2019-03-26 09:43 AM
Am I correct in thinking that if I can only make changes to screen widgets from within the model::tick() function?
I had passed the model pointer out to the remainder of my hardware app so it could push new updated data as it happened, but even though I saw the view code run to update the widgets, after their invalidate the screen image did not change.
I did see a brief flash of the updated widget as the screen was switching to another one so it looks as if the change was happening but the refresh was not.
If Instead of getting the model to update the presenter/view immediately when told from the outside world I set an internal flag and then from within the model:;tick I checked the flag and called the presenter the updates worked.
So it looks as if the invalidate was not taking effect unless part of the model::tick call, is this correct?
Solved! Go to Solution.
2019-03-28 02:55 PM
Hi @brianshankland9,
Am I correct in thinking that if I can only make changes to screen widgets from within the model::tick() function?
Not exactly. The entire application is getting ticked, not just the model. This means Screens, Widgets that support animation. So, you could override the ::tick() method in your concrete View and even send that tick to custom widgets if you wanted.
You're right, though, that the model::tick() method is the place where you'd interface with other peripheral tasks and you'd then use the modelListener interface to update the currently active Screen.
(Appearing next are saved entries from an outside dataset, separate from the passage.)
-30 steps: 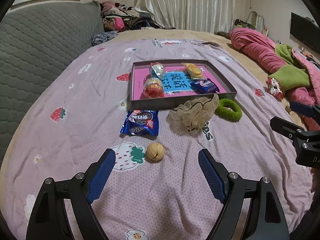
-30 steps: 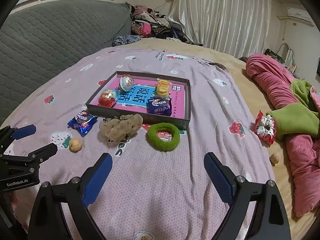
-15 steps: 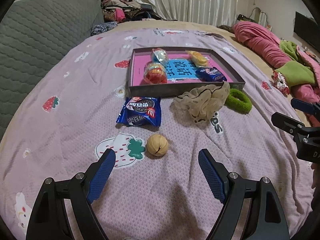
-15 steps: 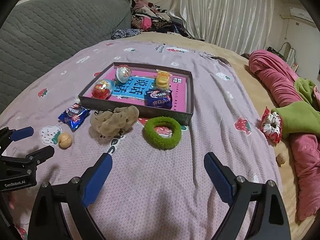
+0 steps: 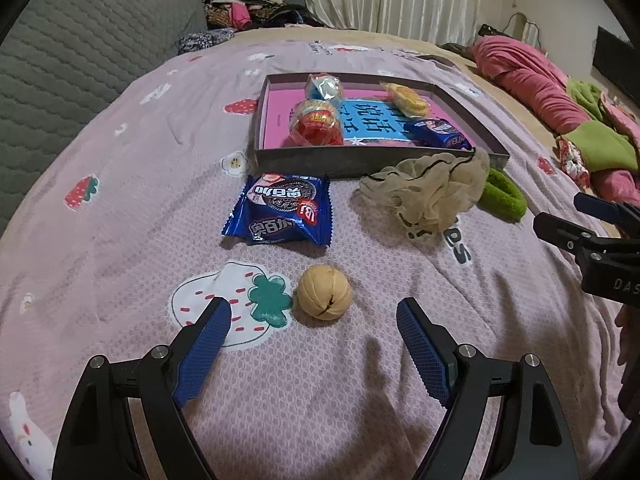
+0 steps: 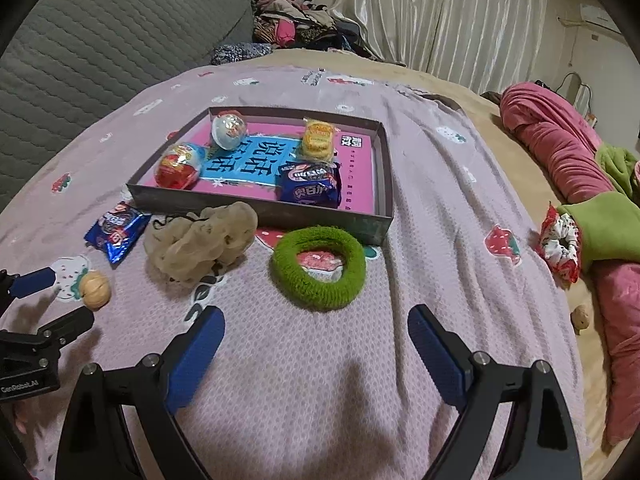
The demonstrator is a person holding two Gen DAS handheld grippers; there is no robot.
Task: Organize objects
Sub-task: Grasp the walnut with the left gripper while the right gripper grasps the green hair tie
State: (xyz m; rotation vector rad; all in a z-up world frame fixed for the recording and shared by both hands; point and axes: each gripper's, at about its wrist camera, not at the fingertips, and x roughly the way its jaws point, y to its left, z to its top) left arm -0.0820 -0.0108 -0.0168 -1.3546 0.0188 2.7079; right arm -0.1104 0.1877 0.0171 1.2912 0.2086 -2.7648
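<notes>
A: Left wrist view. State the left gripper (image 5: 314,314).

B: Jaws apart, nothing between the blue ribbed pads. The round tan walnut (image 5: 324,297) lies on the mauve strawberry-print bedspread (image 5: 120,184) at lower centre, just above the gap and nearer the frame-left finger, apart from both. Its dark seam runs obliquely; being round, it shows no long axis.

A: Other items?

B: The blue foil biscuit packet (image 5: 280,214) lies flat above the walnut, its long axis running up-frame towards the shallow grey cardboard tray with pink floor (image 5: 360,160), just short of the tray's near wall. The beige mesh scrunchie (image 5: 428,192) rests against that wall at centre right, overlapping the green fuzzy hair ring (image 5: 504,198).

A: Right wrist view. State the right gripper (image 6: 316,326).

B: Jaws apart, empty. The green ring (image 6: 319,267) lies flat just above the gap, its far edge beside the tray's (image 6: 256,208) near wall. The scrunchie (image 6: 200,240) sits left of it. The walnut (image 6: 95,290) is at far left, between the left gripper's (image 6: 60,300) fingers. Whether it touches them cannot be told.

A: Tray contents?

B: Two clear capsule eggs (image 6: 200,148), a yellow snack packet (image 6: 318,140), another blue packet (image 6: 312,188).
</notes>
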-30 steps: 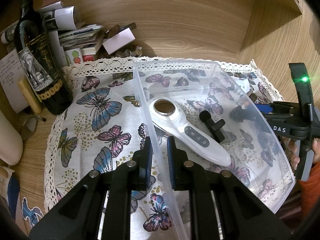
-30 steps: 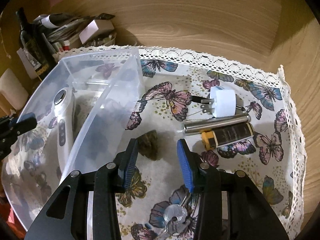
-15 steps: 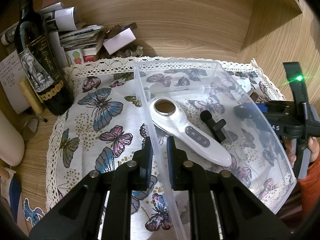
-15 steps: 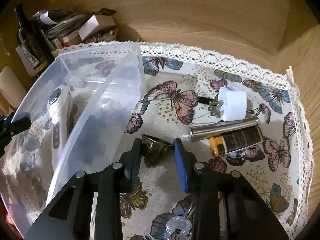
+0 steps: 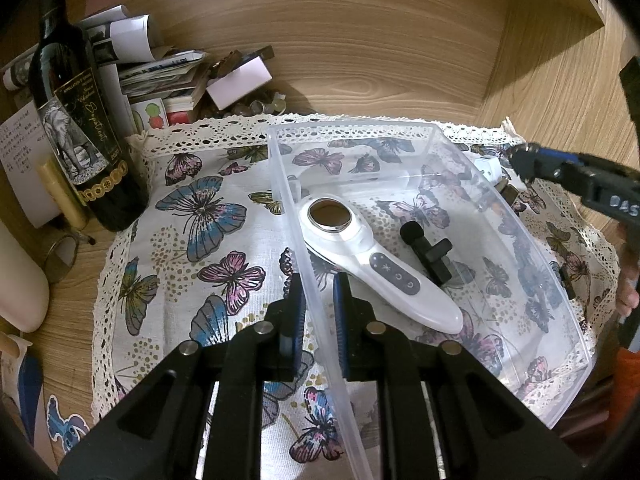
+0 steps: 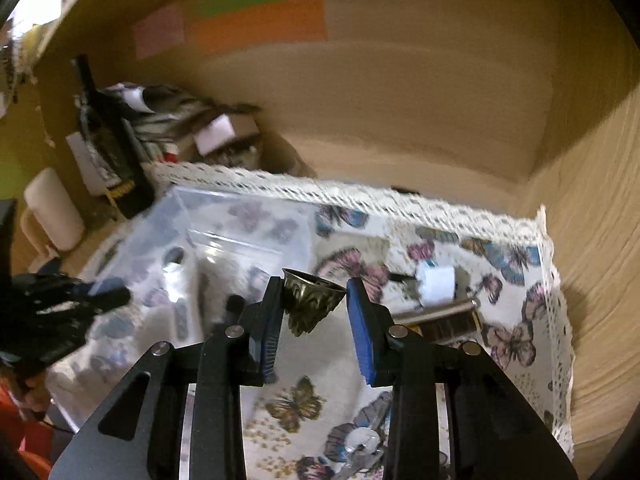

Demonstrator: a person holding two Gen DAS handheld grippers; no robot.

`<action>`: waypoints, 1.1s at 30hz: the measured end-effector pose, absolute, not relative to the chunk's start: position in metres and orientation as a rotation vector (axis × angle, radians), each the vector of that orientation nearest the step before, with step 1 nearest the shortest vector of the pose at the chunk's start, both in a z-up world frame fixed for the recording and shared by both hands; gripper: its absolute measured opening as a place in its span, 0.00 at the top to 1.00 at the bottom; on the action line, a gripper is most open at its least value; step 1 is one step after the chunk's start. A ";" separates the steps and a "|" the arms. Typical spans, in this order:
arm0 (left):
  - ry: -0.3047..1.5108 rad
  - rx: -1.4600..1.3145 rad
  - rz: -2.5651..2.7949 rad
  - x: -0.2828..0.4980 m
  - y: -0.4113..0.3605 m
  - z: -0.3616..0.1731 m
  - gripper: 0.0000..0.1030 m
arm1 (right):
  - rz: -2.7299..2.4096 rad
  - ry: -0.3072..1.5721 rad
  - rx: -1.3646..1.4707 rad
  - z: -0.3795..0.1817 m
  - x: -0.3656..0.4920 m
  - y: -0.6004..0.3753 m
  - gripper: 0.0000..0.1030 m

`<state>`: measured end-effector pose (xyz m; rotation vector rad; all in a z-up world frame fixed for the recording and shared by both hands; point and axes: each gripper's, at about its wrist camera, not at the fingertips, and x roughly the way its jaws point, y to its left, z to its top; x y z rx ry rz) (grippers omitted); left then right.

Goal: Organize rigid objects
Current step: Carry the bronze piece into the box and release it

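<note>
Brass bell (image 6: 313, 302) hung clear of the butterfly cloth (image 6: 516, 344), pinched by its flared rim between the jaws of the right gripper (image 6: 316, 322); half a second earlier it had sat on the cloth with the jaws just closing round it, so the lift had only now happened, and the blur in the right wrist view suggested the hand was swinging as it rose; the bell's mouth pointed up and away, its crown toward the wrist. Just to its left stood the clear plastic bin (image 5: 424, 130), where a white handheld device (image 5: 372, 264) and a small black clip microphone (image 5: 426, 248) already lay; I judged the bell was bound for the same place, and that the task was partly done. The left gripper (image 5: 318, 308) had not shifted; its jaws were shut on the bin's near wall, steadying it for the drop. Left on the cloth beyond the bell were a white plug adapter (image 6: 436, 286), a steel cylinder (image 6: 434, 310), a dark lighter (image 6: 448, 326) touching it, and keys (image 6: 360, 446) near the wrist, all apparently waiting their turn. A wine bottle (image 5: 76, 120) stood on the desk (image 5: 72, 288) off the cloth.
</note>
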<state>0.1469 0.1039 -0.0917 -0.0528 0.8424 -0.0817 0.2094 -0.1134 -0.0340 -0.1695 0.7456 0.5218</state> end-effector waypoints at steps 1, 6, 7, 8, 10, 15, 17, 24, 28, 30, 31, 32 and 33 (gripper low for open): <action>0.842 -0.052 -0.082 0.147 0.104 -0.092 0.87 | 0.533 0.736 -0.176 -0.031 0.207 -0.110 0.72; 0.842 -0.053 -0.082 0.147 0.104 -0.092 0.87 | 0.589 0.719 -0.230 -0.028 0.193 -0.086 0.72; 0.842 -0.054 -0.082 0.147 0.104 -0.092 0.87 | 0.598 0.722 -0.243 -0.029 0.191 -0.081 0.72; 0.842 -0.053 -0.082 0.147 0.103 -0.092 0.87 | 0.608 0.726 -0.256 -0.031 0.189 -0.077 0.72; 0.842 -0.053 -0.081 0.147 0.103 -0.092 0.87 | 0.627 0.741 -0.282 -0.035 0.185 -0.067 0.72; 0.842 -0.054 -0.081 0.147 0.103 -0.092 0.87 | 0.655 0.792 -0.329 -0.049 0.182 -0.050 0.72; 0.841 -0.054 -0.081 0.147 0.103 -0.092 0.87 | 0.659 0.810 -0.343 -0.053 0.182 -0.045 0.72; 0.841 -0.052 -0.082 0.147 0.103 -0.092 0.87 | 0.652 0.897 -0.377 -0.070 0.190 -0.039 0.71; 0.841 -0.053 -0.080 0.148 0.103 -0.092 0.87 | 0.644 0.890 -0.386 -0.068 0.187 -0.038 0.71; 0.841 -0.054 -0.080 0.148 0.102 -0.092 0.87 | 0.644 0.881 -0.390 -0.067 0.185 -0.039 0.71; 0.841 -0.053 -0.079 0.148 0.102 -0.092 0.87 | 0.645 0.880 -0.388 -0.067 0.185 -0.040 0.71; 0.841 -0.053 -0.079 0.148 0.102 -0.092 0.87 | 0.645 0.878 -0.386 -0.066 0.185 -0.040 0.71; 0.841 -0.053 -0.080 0.148 0.102 -0.092 0.87 | 0.645 0.876 -0.382 -0.065 0.185 -0.041 0.70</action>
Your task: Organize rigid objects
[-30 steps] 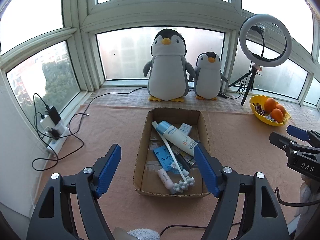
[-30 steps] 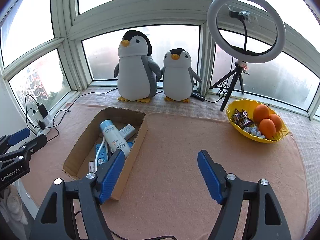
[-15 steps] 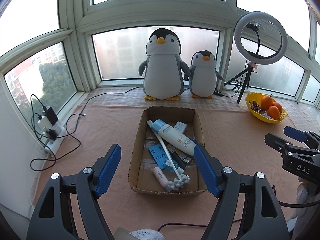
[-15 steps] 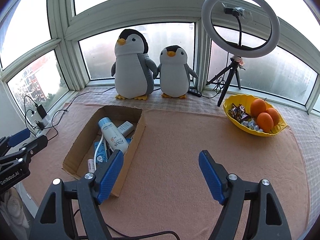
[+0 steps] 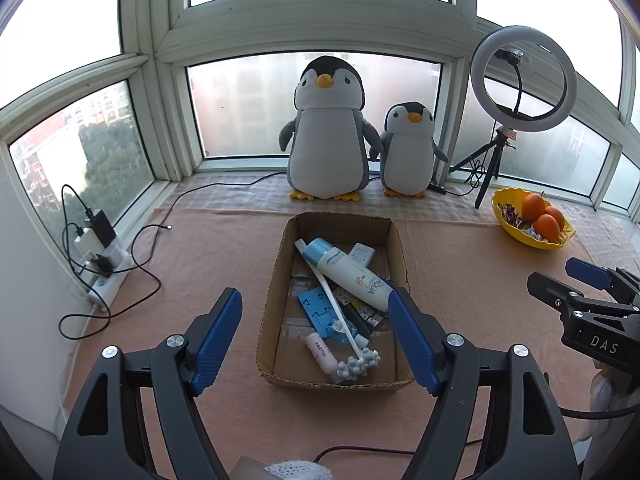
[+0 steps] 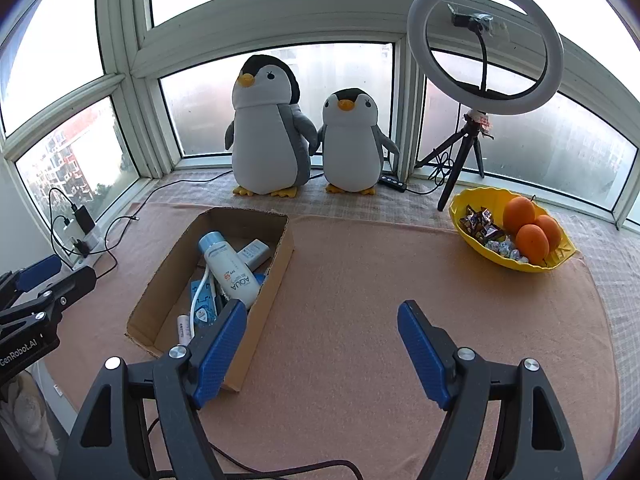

So, you don't have to pass model pointers around if you're using multiple OS tasks.
And ultimately, yes, the application must be ticked for the screens to render to the framebuffer. It does not matter how much you invalidate() - It's all driven by the tick.
Hope that helps
Best regards,
Martin
2019-03-28 02:55 PM
Hi @brianshankland9,
Am I correct in thinking that if I can only make changes to screen widgets from within the model::tick() function?
Not exactly. The entire application is getting ticked, not just the model. This means Screens, Widgets that support animation. So, you could override the ::tick() method in your concrete View and even send that tick to custom widgets if you wanted.
You're right, though, that the model::tick() method is the place where you'd interface with other peripheral tasks and you'd then use the modelListener interface to update the currently active Screen. So, you don't have to pass model pointers around if you're using multiple OS tasks.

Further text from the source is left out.